Putin mandated the integration of AI into public transport: a new vector for Russia's technological sovereignty.
Russian President Vladimir Putin has issued an order for the systematic implementation of artificial intelligence technologies in the public transport sector. This decision, announced during a meeting of the State Council Presidium, marks another step in the strategy of digitalizing key economic sectors and sets fundamentally new tasks for the regions.
The focus is not merely on automation, but on a radical improvement in the efficiency of the entire transport industry. This involves using machine learning algorithms to forecast passenger flows, optimize schedules, and build route networks. In essence, this is a transition from intuitive management to analytical management, based on processing big data in real time.
Key aspects of the order
Separately, the head of state emphasized the issue of standardizing service quality. To date, only 34 federal subjects have adopted the necessary standards, which is clearly insufficient for the uniformity of the country's transport system. The government, together with the State Council, will need to develop a clear list of indicators by which the performance of regions in this area will be assessed. This will not only allow for comparisons between subjects, but will also create a basis for making changes to the national project "Infrastructure for Life," filling it with specific, measurable targets.
The order fits organically into the overall trend of accelerated AI development in Russia. The Russian artificial intelligence market is showing impressive growth: by the end of 2025, it grew by 29.7%, reaching 316.1 billion rubles. According to the baseline forecast of the AIANA agency, the market volume could grow to 830 billion rubles by 2030, and under a favorable scenario, exceed the 1.12 trillion rubles mark.
Impact on the labor market and regulation
Interestingly, the implementation of AI in the transport sector, contrary to widespread concerns, is unlikely to lead to job cuts for drivers and technical staff. Sber analysts note that generative neural networks will add 1.2 percentage points to productivity growth, with the main effect falling on office professions. Physical labor remains outside the direct influence of algorithms, making the transport sector a kind of testing ground for hypotheses about "soft" automation.

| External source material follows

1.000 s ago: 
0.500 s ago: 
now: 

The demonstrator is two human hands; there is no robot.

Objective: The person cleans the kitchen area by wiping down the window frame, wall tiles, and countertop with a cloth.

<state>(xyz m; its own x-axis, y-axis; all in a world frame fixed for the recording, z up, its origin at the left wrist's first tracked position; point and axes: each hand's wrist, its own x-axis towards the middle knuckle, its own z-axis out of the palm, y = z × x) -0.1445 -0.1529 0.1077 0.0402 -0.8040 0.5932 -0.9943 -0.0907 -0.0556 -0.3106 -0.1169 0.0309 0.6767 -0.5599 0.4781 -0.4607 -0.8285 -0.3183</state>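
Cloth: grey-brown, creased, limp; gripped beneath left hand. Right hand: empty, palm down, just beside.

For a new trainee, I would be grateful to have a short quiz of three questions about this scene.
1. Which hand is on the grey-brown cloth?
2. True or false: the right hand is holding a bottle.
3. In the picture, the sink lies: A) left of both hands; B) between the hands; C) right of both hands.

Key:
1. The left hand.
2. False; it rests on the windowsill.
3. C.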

In parallel, the state continues to build the regulatory framework for AI. A working group on copyright is already operating under the government, which should determine the conditions for training models on protected content and the rules for owning generated materials. This is a critically important issue, without solving which further scaling of AI in the commercial and public sectors is impossible.
Cryptalist expert opinion: The initiative to implement AI in public transport is not just modernization, but an attempt to create a precedent for the effective use of algorithms in the infrastructure sector. In my view, the success of this program will depend not on technology, but on the quality of data that regions can provide for training models. Without unified standards and open data, any algorithms will remain merely a beautiful decoration. That is why the order to develop quality indicators seems even more significant than the very idea of implementing AI.